Asynchronous JavaScriptLesson 4.4
Promise.all, Promise.race, Promise.allSettled, Promise.any explained
Promise.all, Promise.race, Promise.allSettled, Promise.any, AggregateError, concurrent async patterns, timeout pattern, error handling differences
Running Multiple Promises Concurrently
The four static Promise combinators handle different patterns for running multiple async operations together. Choosing the right one avoids unnecessary serial execution and handles partial failures correctly.

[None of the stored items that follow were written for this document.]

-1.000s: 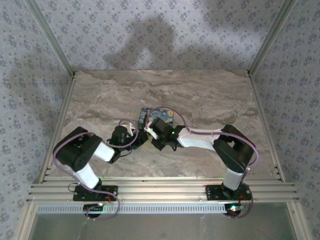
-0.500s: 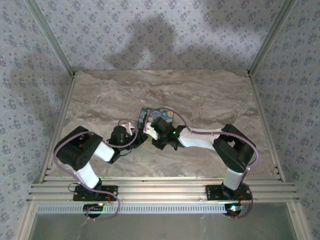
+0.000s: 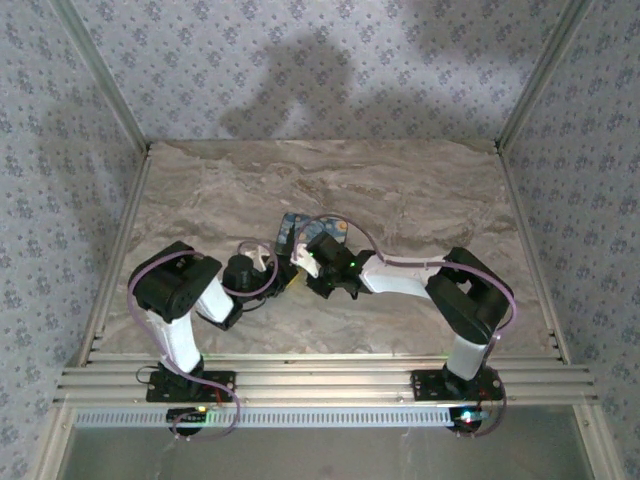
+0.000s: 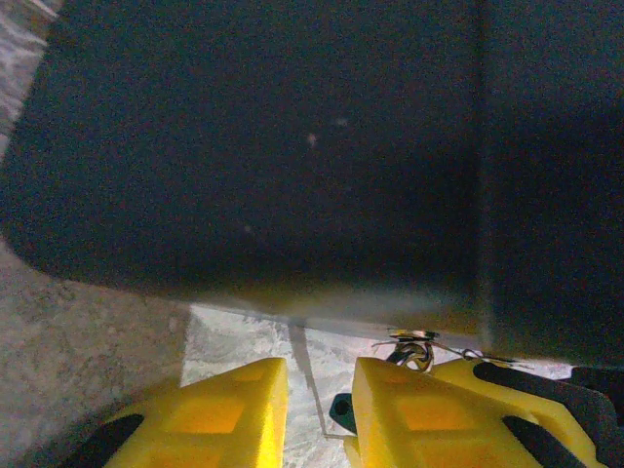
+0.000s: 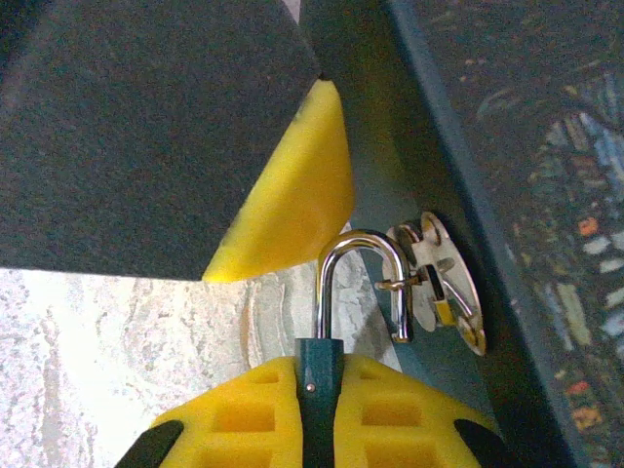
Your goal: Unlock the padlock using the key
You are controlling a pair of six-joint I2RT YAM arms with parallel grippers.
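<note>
In the right wrist view my right gripper [image 5: 320, 359] is shut on the edge of the small dark-blue padlock [image 5: 320, 385]. Its silver shackle [image 5: 359, 278] has one leg in the body. The other leg ends free and hooks through the metal hasp [image 5: 444, 283] on the blue tin [image 5: 507, 146]. My left gripper [image 4: 320, 369] sits close against the tin's dark side [image 4: 292, 156], jaws slightly apart over bare marble. A thin pale sliver [image 4: 314, 385] runs down the gap; I cannot tell if it is the key. From above, both grippers [image 3: 268, 258] [image 3: 300, 264] meet at the tin [image 3: 296, 230].
The left gripper's yellow finger [image 5: 292, 195] hangs just left of the shackle. The right gripper's yellow finger [image 4: 507, 400] and the hasp [image 4: 414, 346] crowd the left gripper's right side. Marble tabletop [image 3: 420, 190] stretches behind the tin, framed by metal rails [image 3: 300, 380].
The left arm's elbow has swung rightward and up toward the centre. Both grippers stay at the tin, and the right one still grips the padlock.
</note>
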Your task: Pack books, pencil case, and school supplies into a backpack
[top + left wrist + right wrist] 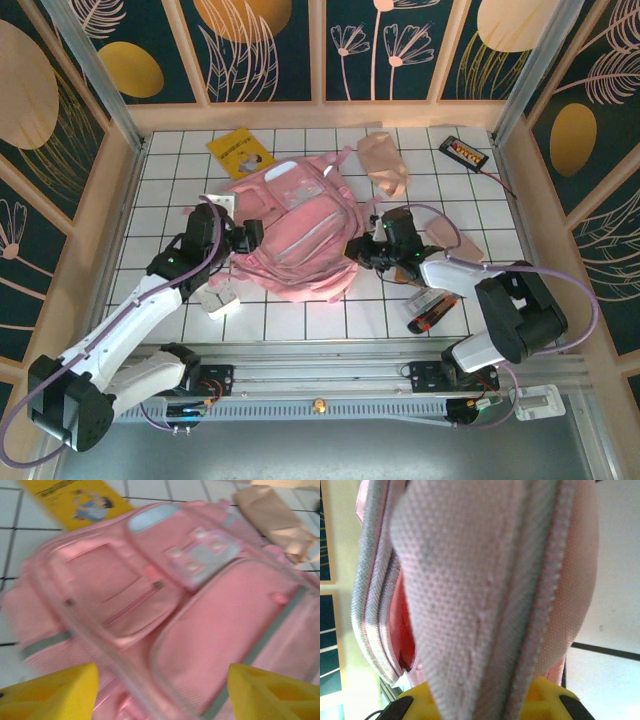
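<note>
Backpack (290,232): mid-table, front pockets up, covering the centre tiles.
Left gripper (247,236): at backpack's left edge, jaws spread wide, nothing between them.
Right gripper (360,250): at backpack's right edge, clamped on a fold of backpack fabric.
Booklet (240,152): back left, near the wall, just beside backpack's top.
Pencil case (383,165): back, just beside backpack's top-right corner.
Pack (432,310): front right tiles, close by the right arm.
Device (465,152): back right corner, cable trailing along the right side.
Open room: bare table (300,318) in front of the backpack, narrow strip on the left.
Walls (128,190): close in on three sides.
</note>
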`<state>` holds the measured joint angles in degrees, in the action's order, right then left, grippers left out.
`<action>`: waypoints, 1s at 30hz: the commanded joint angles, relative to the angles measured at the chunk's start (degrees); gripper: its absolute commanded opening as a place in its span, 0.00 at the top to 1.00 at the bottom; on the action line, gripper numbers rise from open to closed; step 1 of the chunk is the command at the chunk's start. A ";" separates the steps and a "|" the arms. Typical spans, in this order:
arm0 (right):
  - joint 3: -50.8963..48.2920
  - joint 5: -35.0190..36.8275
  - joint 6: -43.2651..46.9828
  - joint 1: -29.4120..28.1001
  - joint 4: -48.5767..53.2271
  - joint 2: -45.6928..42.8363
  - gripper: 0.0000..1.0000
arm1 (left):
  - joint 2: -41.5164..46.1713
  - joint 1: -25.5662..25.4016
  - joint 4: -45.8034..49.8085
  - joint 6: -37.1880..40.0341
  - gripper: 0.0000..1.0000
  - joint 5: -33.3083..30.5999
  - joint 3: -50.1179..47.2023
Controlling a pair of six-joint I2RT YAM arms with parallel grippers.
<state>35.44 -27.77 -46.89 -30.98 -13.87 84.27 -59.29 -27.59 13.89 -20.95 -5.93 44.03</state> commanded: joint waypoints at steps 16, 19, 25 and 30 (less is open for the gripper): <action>-7.36 10.29 3.21 10.38 16.54 -20.44 1.00 | -7.01 9.02 -2.99 -11.01 0.25 3.46 4.92; -7.83 11.67 3.17 11.94 17.46 -22.02 1.00 | -10.53 12.94 -6.10 -14.18 0.25 8.72 6.47; -6.94 12.36 5.93 13.81 22.69 -24.32 0.55 | -21.53 24.04 -17.63 -24.51 0.24 25.22 7.02; -3.37 21.61 8.00 13.80 36.38 -34.32 0.23 | -29.53 26.72 -20.92 -27.43 0.24 29.55 11.10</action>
<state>28.64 -12.91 -41.04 -17.45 14.55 55.07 -86.17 -1.28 -1.63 -44.31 16.95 51.42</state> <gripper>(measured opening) 0.737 0.760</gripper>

Promise.all — All Must Succeed
const [a, b, c] = await Promise.all([op1(), op2(), op3()]);
// Rejects immediately if ANY operation rejects — fail-fast
Promise.allSettled — Get All Results Regardless
const results = await Promise.allSettled([op1(), op2(), op3()]);
results.forEach(r => {
if (r.status === "fulfilled") console.log(r.value);
else console.error(r.reason);
});
// Never rejects — every result is inspectable
Promise.race — First to Settle Wins
function withTimeout(promise, ms) {
const timeout = new Promise((_, reject) =>
setTimeout(() => reject(new Error("Timeout")), ms)
);
return Promise.race([promise, timeout]);
}
// Resolves or rejects with whichever settles first
Promise.any — First to Succeed Wins
const fastest = await Promise.any([server1(), server2(), server3()]);
// Rejects only if ALL fail, with an AggregateError
Choosing the Right Combinator
Use all when every result is required and one failure should abort the whole operation. Use allSettled for batch jobs where partial failures are acceptable. Use race to implement timeouts or take whichever resource responds first. Use any when you have redundant sources and one success is sufficient.